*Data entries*
▬▬▬▬▬▬▬▬▬▬

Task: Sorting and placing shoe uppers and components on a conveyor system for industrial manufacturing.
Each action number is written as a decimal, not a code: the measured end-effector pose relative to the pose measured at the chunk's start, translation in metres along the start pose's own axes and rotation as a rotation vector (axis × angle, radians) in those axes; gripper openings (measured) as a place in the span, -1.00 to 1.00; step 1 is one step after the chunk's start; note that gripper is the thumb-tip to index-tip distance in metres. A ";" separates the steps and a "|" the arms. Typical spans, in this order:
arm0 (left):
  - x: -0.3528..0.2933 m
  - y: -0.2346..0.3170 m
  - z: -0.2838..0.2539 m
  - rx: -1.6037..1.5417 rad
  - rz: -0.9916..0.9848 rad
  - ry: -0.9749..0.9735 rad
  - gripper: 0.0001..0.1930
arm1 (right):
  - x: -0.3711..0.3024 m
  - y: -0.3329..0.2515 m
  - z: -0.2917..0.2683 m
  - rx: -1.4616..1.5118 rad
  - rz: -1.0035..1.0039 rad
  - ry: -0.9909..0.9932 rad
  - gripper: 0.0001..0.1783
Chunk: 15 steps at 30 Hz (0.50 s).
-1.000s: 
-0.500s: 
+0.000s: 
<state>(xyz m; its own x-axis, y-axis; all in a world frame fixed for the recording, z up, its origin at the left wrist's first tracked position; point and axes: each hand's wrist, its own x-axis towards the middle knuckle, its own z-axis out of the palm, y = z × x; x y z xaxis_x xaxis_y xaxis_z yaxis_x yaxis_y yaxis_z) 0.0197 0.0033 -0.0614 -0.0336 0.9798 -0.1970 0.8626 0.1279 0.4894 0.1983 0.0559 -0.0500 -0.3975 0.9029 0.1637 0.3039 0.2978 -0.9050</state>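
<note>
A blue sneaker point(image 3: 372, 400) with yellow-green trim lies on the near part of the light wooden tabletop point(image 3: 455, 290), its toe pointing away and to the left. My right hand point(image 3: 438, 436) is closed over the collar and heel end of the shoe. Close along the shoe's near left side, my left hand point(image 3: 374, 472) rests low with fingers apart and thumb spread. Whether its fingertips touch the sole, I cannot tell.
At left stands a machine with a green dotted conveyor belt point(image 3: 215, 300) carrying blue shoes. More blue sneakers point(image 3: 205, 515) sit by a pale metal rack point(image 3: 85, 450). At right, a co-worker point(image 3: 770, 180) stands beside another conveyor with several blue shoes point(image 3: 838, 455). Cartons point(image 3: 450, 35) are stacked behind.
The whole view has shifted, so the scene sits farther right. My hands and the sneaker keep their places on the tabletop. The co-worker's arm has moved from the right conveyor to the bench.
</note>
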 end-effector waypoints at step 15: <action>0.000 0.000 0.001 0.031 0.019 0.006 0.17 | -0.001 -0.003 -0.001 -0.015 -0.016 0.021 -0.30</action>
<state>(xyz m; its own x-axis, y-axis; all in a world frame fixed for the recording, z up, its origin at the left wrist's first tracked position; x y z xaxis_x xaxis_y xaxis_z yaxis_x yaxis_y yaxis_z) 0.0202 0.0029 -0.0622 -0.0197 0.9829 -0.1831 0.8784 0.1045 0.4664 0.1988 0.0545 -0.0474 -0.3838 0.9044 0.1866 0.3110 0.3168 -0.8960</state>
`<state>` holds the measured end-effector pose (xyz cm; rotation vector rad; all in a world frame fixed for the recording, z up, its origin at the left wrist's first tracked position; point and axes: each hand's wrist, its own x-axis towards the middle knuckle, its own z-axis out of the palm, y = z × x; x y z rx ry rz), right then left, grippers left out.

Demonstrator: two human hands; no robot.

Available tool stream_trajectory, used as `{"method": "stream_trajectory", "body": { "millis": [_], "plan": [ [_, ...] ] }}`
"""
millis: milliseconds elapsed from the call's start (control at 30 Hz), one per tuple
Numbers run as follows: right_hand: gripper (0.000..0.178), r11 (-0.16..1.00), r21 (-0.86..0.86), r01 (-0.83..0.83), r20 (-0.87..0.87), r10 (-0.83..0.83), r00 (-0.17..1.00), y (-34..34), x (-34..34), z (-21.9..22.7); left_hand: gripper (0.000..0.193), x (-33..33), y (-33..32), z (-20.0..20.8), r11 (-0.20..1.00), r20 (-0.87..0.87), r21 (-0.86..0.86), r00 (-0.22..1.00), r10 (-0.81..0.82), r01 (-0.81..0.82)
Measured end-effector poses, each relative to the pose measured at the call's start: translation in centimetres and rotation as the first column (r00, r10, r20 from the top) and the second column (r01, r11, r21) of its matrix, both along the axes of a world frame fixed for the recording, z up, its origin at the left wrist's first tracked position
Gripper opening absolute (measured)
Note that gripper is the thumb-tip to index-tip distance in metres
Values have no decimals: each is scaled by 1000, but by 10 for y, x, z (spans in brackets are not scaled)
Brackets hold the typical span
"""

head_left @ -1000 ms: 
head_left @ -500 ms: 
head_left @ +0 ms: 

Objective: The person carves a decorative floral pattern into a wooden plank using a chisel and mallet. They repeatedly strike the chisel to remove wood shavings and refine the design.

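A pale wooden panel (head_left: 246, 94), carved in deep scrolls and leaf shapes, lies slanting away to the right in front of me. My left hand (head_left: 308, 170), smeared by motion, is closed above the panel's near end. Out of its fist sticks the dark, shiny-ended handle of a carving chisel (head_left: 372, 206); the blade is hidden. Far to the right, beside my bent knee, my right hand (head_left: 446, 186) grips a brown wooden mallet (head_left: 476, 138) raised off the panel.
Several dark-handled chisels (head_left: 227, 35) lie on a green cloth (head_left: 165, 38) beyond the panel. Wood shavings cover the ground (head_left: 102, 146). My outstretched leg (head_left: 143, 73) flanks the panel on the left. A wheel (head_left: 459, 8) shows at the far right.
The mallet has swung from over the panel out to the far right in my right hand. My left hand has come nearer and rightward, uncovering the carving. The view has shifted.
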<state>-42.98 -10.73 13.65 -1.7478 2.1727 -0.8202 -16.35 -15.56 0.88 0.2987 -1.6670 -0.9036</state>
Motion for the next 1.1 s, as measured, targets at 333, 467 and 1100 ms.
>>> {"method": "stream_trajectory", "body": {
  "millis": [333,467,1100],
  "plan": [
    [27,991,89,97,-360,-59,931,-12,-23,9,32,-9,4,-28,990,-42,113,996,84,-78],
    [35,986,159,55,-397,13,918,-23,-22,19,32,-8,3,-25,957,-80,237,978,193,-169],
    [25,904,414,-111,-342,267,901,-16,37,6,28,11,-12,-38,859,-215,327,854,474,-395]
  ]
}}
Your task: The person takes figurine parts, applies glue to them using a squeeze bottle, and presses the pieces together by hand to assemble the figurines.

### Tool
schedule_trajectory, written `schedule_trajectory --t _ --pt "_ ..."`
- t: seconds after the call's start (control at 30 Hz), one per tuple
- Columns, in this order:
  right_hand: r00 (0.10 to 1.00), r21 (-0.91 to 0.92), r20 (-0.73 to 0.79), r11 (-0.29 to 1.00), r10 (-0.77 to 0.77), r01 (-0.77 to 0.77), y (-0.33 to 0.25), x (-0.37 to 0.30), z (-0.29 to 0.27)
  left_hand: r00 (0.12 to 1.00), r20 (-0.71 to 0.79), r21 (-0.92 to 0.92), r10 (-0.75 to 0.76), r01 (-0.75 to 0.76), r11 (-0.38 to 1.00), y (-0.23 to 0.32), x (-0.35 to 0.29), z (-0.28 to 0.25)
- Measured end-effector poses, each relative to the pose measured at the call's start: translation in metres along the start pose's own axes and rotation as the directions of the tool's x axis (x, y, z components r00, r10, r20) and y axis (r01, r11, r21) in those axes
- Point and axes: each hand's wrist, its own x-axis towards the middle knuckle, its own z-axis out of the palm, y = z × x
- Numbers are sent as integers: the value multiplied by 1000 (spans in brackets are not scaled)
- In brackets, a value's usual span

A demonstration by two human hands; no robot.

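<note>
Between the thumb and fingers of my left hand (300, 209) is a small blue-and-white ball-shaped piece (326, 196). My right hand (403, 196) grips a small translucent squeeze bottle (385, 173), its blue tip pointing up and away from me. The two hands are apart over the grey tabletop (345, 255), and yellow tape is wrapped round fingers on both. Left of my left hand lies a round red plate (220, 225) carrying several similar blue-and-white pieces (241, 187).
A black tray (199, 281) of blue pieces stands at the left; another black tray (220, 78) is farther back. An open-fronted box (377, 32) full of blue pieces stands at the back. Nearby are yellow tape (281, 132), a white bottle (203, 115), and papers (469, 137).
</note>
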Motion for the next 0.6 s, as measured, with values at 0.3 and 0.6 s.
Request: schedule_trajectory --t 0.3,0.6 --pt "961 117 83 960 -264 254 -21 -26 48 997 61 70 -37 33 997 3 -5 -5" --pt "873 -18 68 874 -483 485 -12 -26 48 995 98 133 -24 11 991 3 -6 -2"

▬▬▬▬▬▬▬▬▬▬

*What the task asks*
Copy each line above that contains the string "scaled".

*Written answer*
Values have no decimals: each is scaled by 1000, but by 10 for y, x, z (spans in brackets are not scaled)
- Numbers are sent as integers: the value multiplied by 1000 (spans in brackets are not scaled)

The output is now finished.